> **Exercise instructions**: All of the data should be restated word for word, with the pictures omitted.

> **Supplied material**:

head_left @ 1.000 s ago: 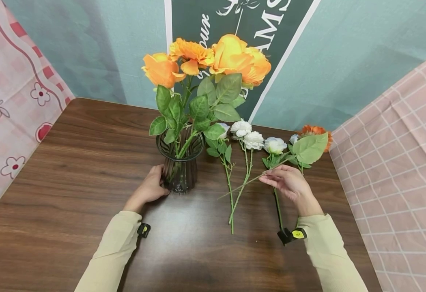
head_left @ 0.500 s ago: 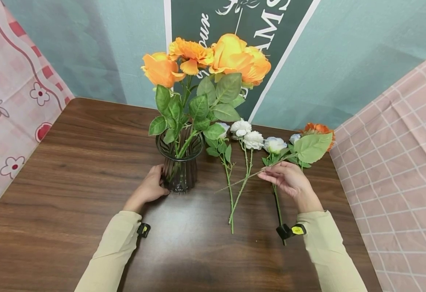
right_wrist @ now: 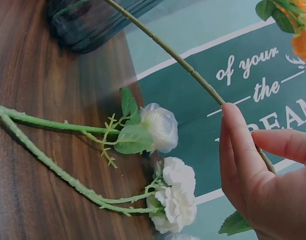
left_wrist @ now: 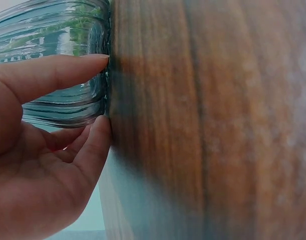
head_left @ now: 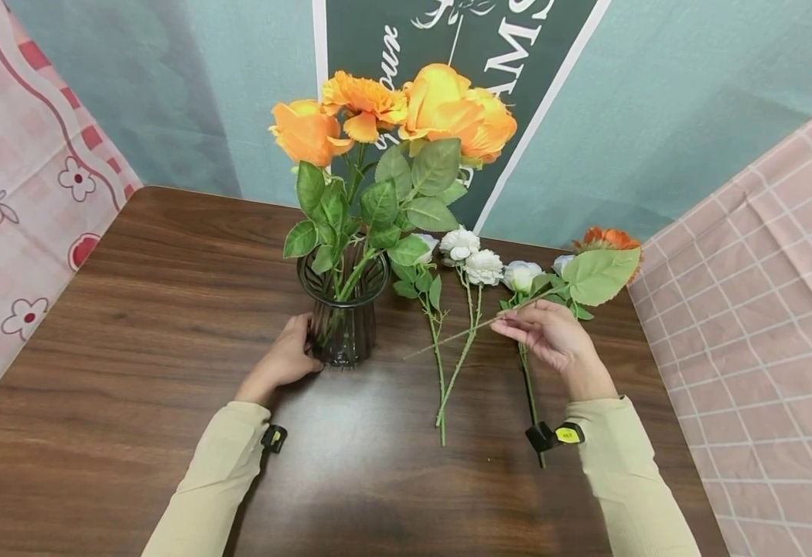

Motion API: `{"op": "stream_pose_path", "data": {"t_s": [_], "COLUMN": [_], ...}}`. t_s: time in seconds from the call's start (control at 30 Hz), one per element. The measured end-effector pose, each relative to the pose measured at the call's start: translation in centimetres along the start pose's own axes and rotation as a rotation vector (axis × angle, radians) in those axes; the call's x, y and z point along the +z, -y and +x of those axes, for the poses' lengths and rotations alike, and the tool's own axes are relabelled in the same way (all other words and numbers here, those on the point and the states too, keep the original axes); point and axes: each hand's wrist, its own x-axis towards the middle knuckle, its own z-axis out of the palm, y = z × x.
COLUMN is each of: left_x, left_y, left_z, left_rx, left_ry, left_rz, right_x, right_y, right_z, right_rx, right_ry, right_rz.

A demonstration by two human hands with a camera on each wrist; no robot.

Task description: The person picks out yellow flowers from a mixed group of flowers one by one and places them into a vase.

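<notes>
My left hand (head_left: 286,354) grips the dark ribbed glass vase (head_left: 345,336) low down, thumb and fingers on either side of its base in the left wrist view. Upright in the vase stand several orange flowers (head_left: 441,108) with green leaves (head_left: 380,203). Off to the right, my right hand (head_left: 551,340) pinches a thin stem (right_wrist: 178,57) between thumb and fingers. That stem slants up to a broad green leaf (head_left: 601,276) and an orange flower (head_left: 608,238), partly hidden behind the leaf. The stem's free end points left toward the vase, above the white flowers' stems.
White flowers (head_left: 482,268) lie on the brown wooden table (head_left: 134,348) between vase and right hand. A pale blue-white flower (head_left: 520,276) lies under the right hand, its stem (head_left: 531,398) running toward the front. Cloth screens (head_left: 761,309) border the sides and back.
My right hand has risen slightly, and the orange flower with its leaf has shifted a little up and right. The left hand and the vase have stayed put.
</notes>
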Motion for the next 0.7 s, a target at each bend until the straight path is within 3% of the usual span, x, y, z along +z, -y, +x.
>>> {"op": "stream_pose_path", "data": {"t_s": [0.7], "left_x": [-0.1], "left_y": [0.0], "left_z": [0.1], "left_rx": [0.022], "left_ry": [-0.011], "left_rz": [0.015], "right_x": [2.7], "right_y": [2.6], "right_z": [-0.8], "right_rx": [-0.092], "right_ry": [0.096], "right_rz": [0.036]}}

> **Final answer**:
head_left @ 1.000 s ago: 
head_left @ 0.500 s ago: 
right_wrist @ now: 
left_wrist @ now: 
head_left @ now: 

Motion API: `{"op": "stream_pose_path", "data": {"t_s": [_], "COLUMN": [_], ...}}`. t_s: time in seconds from the call's start (control at 30 Hz), one per element. The measured end-effector pose, each relative to the pose measured at the call's start: translation in centimetres along the start pose's own axes and rotation as a rotation vector (axis × angle, radians) in those axes; the call's x, y and z point along the +z, -y and +x of those axes, for the poses' lengths and rotations alike, and the tool's own axes are relabelled in the same way (all other words and numbers here, those on the point and the states too, keep the original axes); point and axes: each hand's wrist, its own x-axis towards the middle knuckle, its own z-axis out of the palm, y = z × x.
COLUMN is each of: left_x, left_y, left_z, left_rx, left_ry, left_rz, right_x, right_y, right_z, right_rx, right_ry, right_rz.

A demonstration by two human hands with a camera on each wrist; no robot.

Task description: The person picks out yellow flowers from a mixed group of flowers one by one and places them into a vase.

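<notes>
My left hand (head_left: 286,354) grips the dark ribbed glass vase (head_left: 345,336) low down, thumb and fingers on either side of its base in the left wrist view. Upright in the vase stand several orange flowers (head_left: 441,108) with green leaves (head_left: 380,203). Off to the right, my right hand (head_left: 551,340) pinches a thin stem (right_wrist: 178,57) between thumb and fingers. That stem slants up to a broad green leaf (head_left: 601,276) and an orange flower (head_left: 608,238), partly hidden behind the leaf. The stem's free end points left toward the vase, above the white flowers' stems.
White flowers (head_left: 482,268) lie on the brown wooden table (head_left: 134,348) between vase and right hand. A pale blue-white flower (head_left: 520,276) lies under the right hand, its stem (head_left: 531,398) running toward the front. Cloth screens (head_left: 761,309) border the sides and back.
My right hand has risen slightly, and the orange flower with its leaf has shifted a little up and right. The left hand and the vase have stayed put.
</notes>
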Motion for the next 0.7 s, a target at each bend until the straight path is within 3% of the usual span, x, y, z along +z, -y, +x.
>>> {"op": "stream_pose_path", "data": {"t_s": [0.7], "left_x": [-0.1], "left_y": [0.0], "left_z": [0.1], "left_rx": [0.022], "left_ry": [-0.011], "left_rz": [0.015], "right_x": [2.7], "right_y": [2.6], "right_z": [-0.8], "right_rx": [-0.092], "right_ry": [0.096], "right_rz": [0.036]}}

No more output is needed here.